ABOUT THIS EXERCISE: Please make sure what you return matches the listing below exactly, minus its pictures.

DATASET RECORDS:
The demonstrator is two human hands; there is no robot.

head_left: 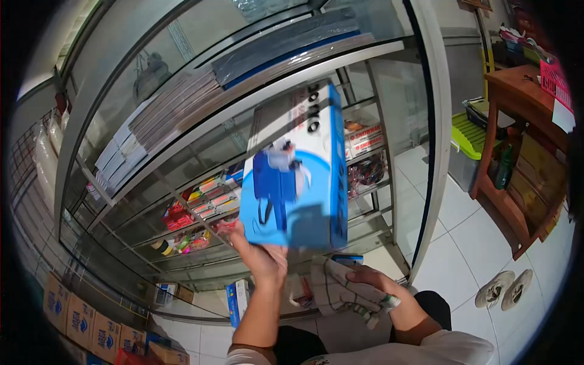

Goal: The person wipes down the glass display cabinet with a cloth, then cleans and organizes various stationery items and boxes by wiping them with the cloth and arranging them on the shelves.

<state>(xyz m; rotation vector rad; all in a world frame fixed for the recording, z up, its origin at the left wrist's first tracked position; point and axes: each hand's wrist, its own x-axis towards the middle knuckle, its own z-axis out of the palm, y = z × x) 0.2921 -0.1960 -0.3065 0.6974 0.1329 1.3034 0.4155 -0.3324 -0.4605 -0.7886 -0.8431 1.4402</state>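
Observation:
My left hand grips the lower end of a large blue and white box, held up in front of the glass display cabinet. A blue device is printed on its front, and its edges are slightly blurred. The fingers behind the box are hidden. Lower right, my right hand is closed on a pale checked cloth, which hangs down from it. The cloth is apart from the box.
The glass cabinet holds stacks of paper above and small packaged goods on lower shelves. Cartons stand lower left. A wooden table, a lidded plastic bin and shoes are at the right.

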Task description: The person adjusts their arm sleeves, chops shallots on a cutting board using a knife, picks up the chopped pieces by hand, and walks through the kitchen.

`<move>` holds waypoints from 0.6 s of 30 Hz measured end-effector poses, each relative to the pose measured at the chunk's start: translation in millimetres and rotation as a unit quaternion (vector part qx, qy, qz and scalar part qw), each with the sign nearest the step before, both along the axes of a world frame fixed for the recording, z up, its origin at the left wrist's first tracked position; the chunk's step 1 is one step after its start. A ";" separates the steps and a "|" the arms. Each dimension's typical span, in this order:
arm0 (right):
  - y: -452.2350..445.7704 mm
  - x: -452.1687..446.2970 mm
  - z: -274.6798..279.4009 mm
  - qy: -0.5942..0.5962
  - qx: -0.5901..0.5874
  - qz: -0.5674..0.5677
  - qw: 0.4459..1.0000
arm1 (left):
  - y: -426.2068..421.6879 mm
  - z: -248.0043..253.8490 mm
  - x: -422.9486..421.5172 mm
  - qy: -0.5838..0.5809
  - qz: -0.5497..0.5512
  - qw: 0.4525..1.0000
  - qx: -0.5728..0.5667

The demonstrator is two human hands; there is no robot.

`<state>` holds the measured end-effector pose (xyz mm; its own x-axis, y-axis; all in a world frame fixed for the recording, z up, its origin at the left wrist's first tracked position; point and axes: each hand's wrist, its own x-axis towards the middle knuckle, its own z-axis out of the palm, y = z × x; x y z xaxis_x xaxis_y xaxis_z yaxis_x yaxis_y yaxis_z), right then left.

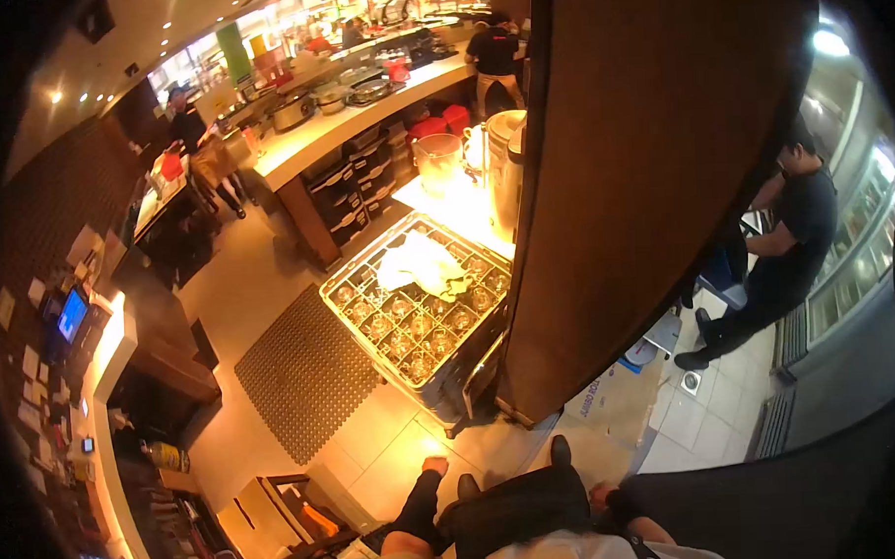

OUTPUT FOR THIS TASK:
The demonstrator is two human hands; there is no robot.

head_left: 

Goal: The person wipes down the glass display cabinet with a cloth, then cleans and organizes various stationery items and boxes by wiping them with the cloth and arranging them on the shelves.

<state>(xyz m; rotation vector rad; all in a world frame fixed for the recording, z up, its origin at the left wrist's first tracked position; point and axes: each hand's wrist, its own x-axis towards the middle knuckle, its own z-axis out of the palm, y = z × x) 0.2921 -0.1960 -0.3065 0.6974 0.1329 1.3034 0.4155 -0.3324 -0.4605 -0.7886 -0.8431 1.4402</state>
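Observation:
My left hand grips the lower end of a large blue and white box, held up in front of the glass display cabinet. A blue device is printed on its front, and its edges are slightly blurred. The fingers behind the box are hidden. Lower right, my right hand is closed on a pale checked cloth, which hangs down from it. The cloth is apart from the box.
The glass cabinet holds stacks of paper above and small packaged goods on lower shelves. Cartons stand lower left. A wooden table, a lidded plastic bin and shoes are at the right.
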
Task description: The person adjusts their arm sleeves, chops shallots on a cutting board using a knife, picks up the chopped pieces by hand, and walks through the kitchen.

`<move>` holds waypoints from 0.6 s of 30 Hz measured end-effector poses, each relative to the pose measured at the chunk's start: translation in millimetres and rotation as a unit quaternion (vector part qx, qy, qz and scalar part qw), each with the sign nearest the step before, both along the axes of a world frame fixed for the recording, z up, its origin at the left wrist's first tracked position; the chunk's step 1 is one step after its start. A ";" separates the steps and a "|" the arms. Each dimension's typical span, in this order:
arm0 (right):
  - y: -452.2350..445.7704 mm
  - x: -452.1687..446.2970 mm
  - z: -274.6798..279.4009 mm
  - qy: -0.5942..0.5962
  - qx: -0.5901..0.5874
  - qz: -0.5674..0.5677
  - qw: 0.4459..1.0000
arm1 (left):
  - y: -426.2068..421.6879 mm
  - z: -248.0043..253.8490 mm
  - x: -422.9486..421.5172 mm
  - qy: -0.5838..0.5809
  - qz: -0.5497..0.5512
  - qw: 0.4525..1.0000
  - qx: -0.5728..0.5667

The demonstrator is two human hands; there is no robot.

`<state>` holds the measured end-effector pose (xyz mm; its own x-axis, y-axis; all in a world frame fixed for the recording, z up, its origin at the left wrist's first tracked position; point and axes: each hand's wrist, its own x-axis towards the middle knuckle, its own z-axis out of the palm, y = z × x; x y z xaxis_x xaxis_y xaxis_z yaxis_x yaxis_y yaxis_z), right then left.

The answer is finished.